I updated the patch for the issue reported by Muchun Song in [1].  I
separated into two patches (to reduce the size of core fix for stable):
patch 1/2 focuses on preventing VM_BUG_ON_PAGE() in the reported race.
Patch 2/2 includes some code improvement like calling retry code, revising
the function comment, and some refactoring.

Any comment and testing would be appreciated.

Thanks,
Naoya Horiguchi

[1] https://lore.kernel.org/linux-mm/20210421060259.67554-1-songmuchun@bytedance.com/T/
---
Summary:

Naoya Horiguchi (2):
      mm,hwpoison: fix race with compound page allocation
      mm,hwpoison: make get_hwpoison_page call get_any_page()

 mm/memory-failure.c | 169 +++++++++++++++++++++++++++++-----------------------
 1 file changed, 96 insertions(+), 73 deletions(-)


^ permalink raw reply	[flat|nested] 9+ messages in thread

* [PATCH v3 1/2] mm,hwpoison: fix race with compound page allocation
  2021-05-11 15:10 [PATCH v3 0/2] hwpoison: fix race with compound page allocation Naoya Horiguchi
@ 2021-05-11 15:10 ` Naoya Horiguchi
  2021-05-12  8:33   ` Oscar Salvador
  2021-05-12 12:19   ` Michal Hocko
  2021-05-11 15:10 ` [PATCH v3 2/2] mm,hwpoison: make get_hwpoison_page call get_any_page() Naoya Horiguchi
  1 sibling, 2 replies; 9+ messages in thread
From: Naoya Horiguchi @ 2021-05-11 15:10 UTC (permalink / raw)
  To: Oscar Salvador, Muchun Song, linux-mm
  Cc: Andrew Morton, Mike Kravetz, Michal Hocko, Tony Luck,
	Naoya Horiguchi, linux-kernel

From: Naoya Horiguchi <naoya.horiguchi@nec.com>

When hugetlb page fault (under overcommiting situation) and
memory_failure() race, VM_BUG_ON_PAGE() is triggered by the following race:

    CPU0:                           CPU1:

                                    gather_surplus_pages()
                                      page = alloc_surplus_huge_page()
    memory_failure_hugetlb()
      get_hwpoison_page(page)
        __get_hwpoison_page(page)
          get_page_unless_zero(page)
                                      zero = put_page_testzero(page)
                                      VM_BUG_ON_PAGE(!zero, page)
                                      enqueue_huge_page(h, page)
      put_page(page)

__get_hwpoison_page() only checks page refcount before taking additional
one for memory error handling, which is wrong because there's time
windows where compound pages have non-zero refcount during initialization.

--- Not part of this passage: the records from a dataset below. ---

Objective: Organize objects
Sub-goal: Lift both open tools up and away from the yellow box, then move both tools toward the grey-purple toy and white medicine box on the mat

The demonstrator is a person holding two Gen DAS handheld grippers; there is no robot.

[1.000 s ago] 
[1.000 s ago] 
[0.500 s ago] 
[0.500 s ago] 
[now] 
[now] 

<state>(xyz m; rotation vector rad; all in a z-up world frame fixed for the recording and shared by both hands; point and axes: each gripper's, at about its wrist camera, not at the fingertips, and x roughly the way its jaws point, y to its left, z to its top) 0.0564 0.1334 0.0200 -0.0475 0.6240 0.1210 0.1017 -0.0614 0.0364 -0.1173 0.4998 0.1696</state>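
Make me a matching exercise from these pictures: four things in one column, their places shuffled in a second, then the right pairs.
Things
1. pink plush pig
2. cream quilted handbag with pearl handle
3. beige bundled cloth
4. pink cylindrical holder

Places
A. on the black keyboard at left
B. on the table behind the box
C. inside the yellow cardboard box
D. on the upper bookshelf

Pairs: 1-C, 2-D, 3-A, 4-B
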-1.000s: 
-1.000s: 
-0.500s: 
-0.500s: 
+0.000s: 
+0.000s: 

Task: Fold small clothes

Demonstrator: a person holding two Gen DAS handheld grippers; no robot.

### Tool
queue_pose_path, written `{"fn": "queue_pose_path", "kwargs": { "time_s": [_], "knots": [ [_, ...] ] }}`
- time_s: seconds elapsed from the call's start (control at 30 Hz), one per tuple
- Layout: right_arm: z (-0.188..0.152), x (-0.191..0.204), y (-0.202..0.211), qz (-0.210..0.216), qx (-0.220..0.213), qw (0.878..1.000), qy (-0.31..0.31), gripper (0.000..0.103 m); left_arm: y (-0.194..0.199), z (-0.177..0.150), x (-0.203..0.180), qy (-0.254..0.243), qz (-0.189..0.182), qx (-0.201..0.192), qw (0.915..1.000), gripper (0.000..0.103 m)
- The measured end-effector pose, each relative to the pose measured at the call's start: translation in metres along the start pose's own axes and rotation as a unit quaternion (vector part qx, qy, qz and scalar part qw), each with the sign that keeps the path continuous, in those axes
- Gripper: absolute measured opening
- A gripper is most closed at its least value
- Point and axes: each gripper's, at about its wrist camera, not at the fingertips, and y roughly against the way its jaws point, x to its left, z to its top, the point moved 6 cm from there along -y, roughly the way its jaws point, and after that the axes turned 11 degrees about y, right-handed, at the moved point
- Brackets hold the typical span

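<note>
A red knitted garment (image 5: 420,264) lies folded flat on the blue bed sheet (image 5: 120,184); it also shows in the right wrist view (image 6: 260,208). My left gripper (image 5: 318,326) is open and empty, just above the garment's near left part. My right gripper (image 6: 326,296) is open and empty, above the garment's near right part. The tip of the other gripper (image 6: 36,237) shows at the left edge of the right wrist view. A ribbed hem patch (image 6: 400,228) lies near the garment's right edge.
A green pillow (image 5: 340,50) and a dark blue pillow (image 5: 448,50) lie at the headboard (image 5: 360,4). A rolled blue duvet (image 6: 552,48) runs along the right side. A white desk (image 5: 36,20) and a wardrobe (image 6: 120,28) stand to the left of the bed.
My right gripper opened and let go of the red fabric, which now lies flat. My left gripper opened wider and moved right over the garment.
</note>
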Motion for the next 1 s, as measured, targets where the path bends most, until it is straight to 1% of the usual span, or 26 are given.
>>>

So makes __get_hwpoison_page() check page status a bit more for a few
types of compound pages. PageSlab() check is added because otherwise
"non anonymous thp" path is wrongly chosen.

Fixes: ead07f6a867b ("mm/memory-failure: introduce get_hwpoison_page() for consistent refcount handling")
Signed-off-by: Naoya Horiguchi <naoya.horiguchi@nec.com>
Reported-by: Muchun Song <songmuchun@bytedance.com>
Cc: stable@vger.kernel.org # 5.12+
---
changelog v3:
- recheck PageHuge after holding hugetlb_lock,
---
 mm/memory-failure.c | 55 ++++++++++++++++++++++++++++-----------------
 1 file changed, 34 insertions(+), 21 deletions(-)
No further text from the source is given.